A importância do meio ambiente e do clima nas eleições de 2020 nos EUA
Crédito: Aïda Amer-Axios (iIustração) e Brendan Smialowski/AFP via Getty Images (foto)
Por Pedro Vasques*
A mitigação dos efeitos da crise financeira de 2008 e a recuperação econômica experimentada nos anos seguintes são alguns dos fatores que ajudam a compreender os resultados verificados no âmbito da pesquisa que o Pew Research Center, nos Estados Unidos, realiza anualmente há mais de duas décadas. Isto é, com a economia e a taxa de desemprego sob relativo controle, reorientações nas expectativas de cidadania se tornariam possíveis, o que implicaria ajustes na definição das questões percebidas como prioritárias pelos norte-americanos. A avaliação do Pew Research Center foi feita com base em entrevistas que abordam uma pluralidade de questões e políticas públicas, dentre as quais destacamos apenas aquelas relativas ao assunto da presente análise (meio ambiente e clima) e outras as quais julgamos relevantes para fins comparativos.
No âmbito dessa rearticulação de interesses, a última edição da pesquisa – realizada em janeiro de 2020 – aponta resultados inéditos no tocante à agenda ambiental. Ou seja, para 64% e 52% dos entrevistados, questões ambientais e climáticas, respectivamente, devem ser consideradas de máxima prioridade para a Presidência e pelo Congresso Nacional. Esses números ultrapassam a temática laboral – que atingiu o segundo valor mais baixo desde que a pesquisa é realizada, qual seja, 49%, ficando à frente apenas de 2000, com 41%.
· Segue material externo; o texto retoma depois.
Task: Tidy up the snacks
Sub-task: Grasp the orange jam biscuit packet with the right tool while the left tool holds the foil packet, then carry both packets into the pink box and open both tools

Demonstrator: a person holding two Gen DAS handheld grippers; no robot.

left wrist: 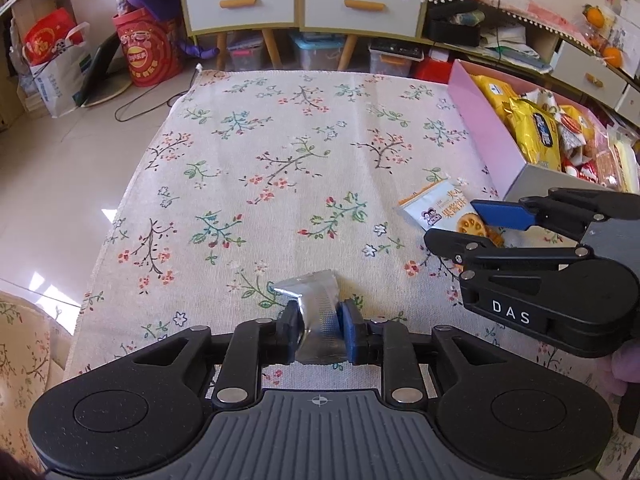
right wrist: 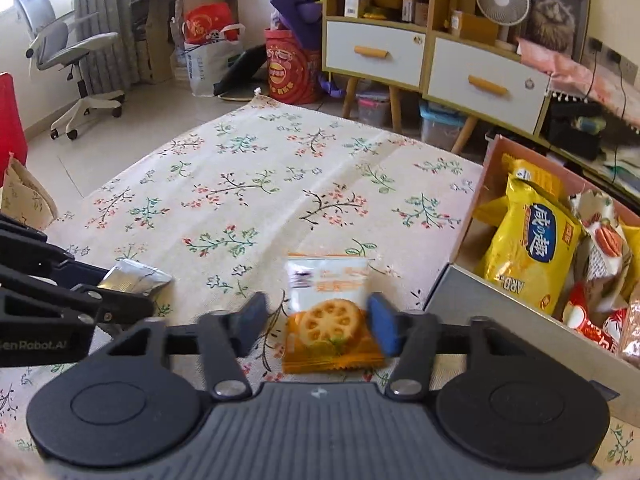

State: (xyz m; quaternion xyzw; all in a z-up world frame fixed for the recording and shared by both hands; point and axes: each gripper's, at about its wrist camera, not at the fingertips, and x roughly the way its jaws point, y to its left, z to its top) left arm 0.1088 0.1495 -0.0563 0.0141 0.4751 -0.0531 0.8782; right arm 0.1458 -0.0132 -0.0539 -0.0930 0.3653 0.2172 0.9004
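Note:
My left gripper (left wrist: 320, 322) is shut on a crumpled silver snack packet (left wrist: 318, 308), held just over the floral tablecloth (left wrist: 260, 152) at its near edge. The same silver packet (right wrist: 132, 278) shows at the left of the right wrist view. An orange and white biscuit packet (right wrist: 328, 312) lies flat on the cloth. My right gripper (right wrist: 316, 322) straddles it, open, with a gap at the left finger (right wrist: 250, 320) and the blue right pad (right wrist: 382, 326) close to the packet's edge. From the left wrist view, the right gripper (left wrist: 460, 226) hovers over that biscuit packet (left wrist: 434, 206).
A pink and grey cardboard box (left wrist: 486, 128) full of snacks stands at the table's right, with yellow bags (right wrist: 528, 248) and red wrappers inside. Beyond the table are cabinets with drawers (left wrist: 240, 0), storage bins, gift bags and an office chair (right wrist: 60, 40).

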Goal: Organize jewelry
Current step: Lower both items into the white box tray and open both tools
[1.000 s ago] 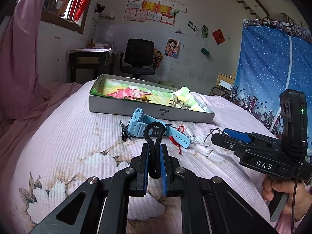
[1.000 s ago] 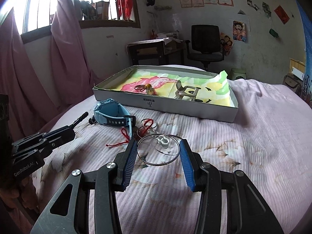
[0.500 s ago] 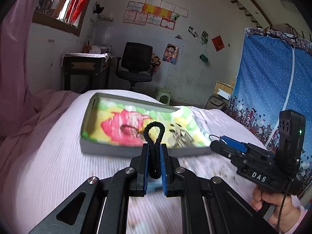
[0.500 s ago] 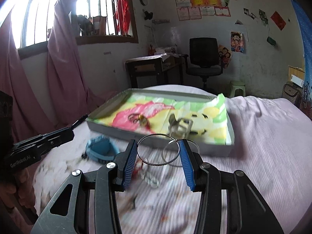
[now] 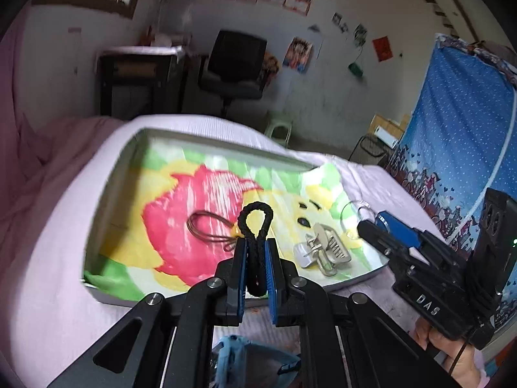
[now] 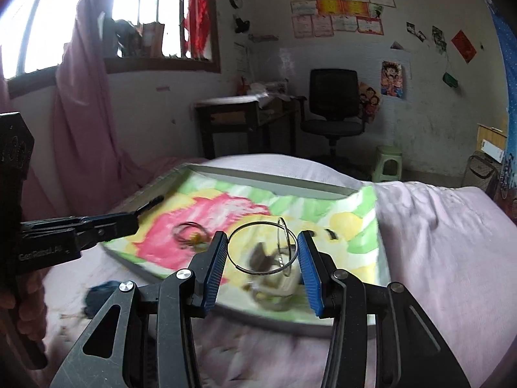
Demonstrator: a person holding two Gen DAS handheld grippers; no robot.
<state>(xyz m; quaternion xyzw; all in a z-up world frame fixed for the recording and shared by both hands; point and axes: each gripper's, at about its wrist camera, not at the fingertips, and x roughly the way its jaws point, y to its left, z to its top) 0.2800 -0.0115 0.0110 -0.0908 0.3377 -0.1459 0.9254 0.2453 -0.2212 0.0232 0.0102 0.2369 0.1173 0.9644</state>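
Your left gripper [image 5: 256,255] is pinched nearly shut, tilted downward. Your right gripper [image 6: 262,252] sits partway open, pads gripping, also angled down. Your right hand [image 5: 452,352] wraps its handle, low right.

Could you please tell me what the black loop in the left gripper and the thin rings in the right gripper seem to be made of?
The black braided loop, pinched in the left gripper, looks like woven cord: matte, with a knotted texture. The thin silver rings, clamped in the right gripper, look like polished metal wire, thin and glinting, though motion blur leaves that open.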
Nesse cenário, a preocupação com a proteção do meio ambiente atinge um patamar inédito, aproximando-se de temas historicamente importantes para os norte-americanos, como economia e educação, ambos indicados como prioritários por 67% dos entrevistados. Mesmo considerando que a pesquisa foi realizada antes da intensificação da pandemia de COVID-19 – o que implicará uma provável reorientação de prioridades –, resta pouca dúvida de que a questão climático-ambiental desempenhará papel relevante nas eleições de 2020.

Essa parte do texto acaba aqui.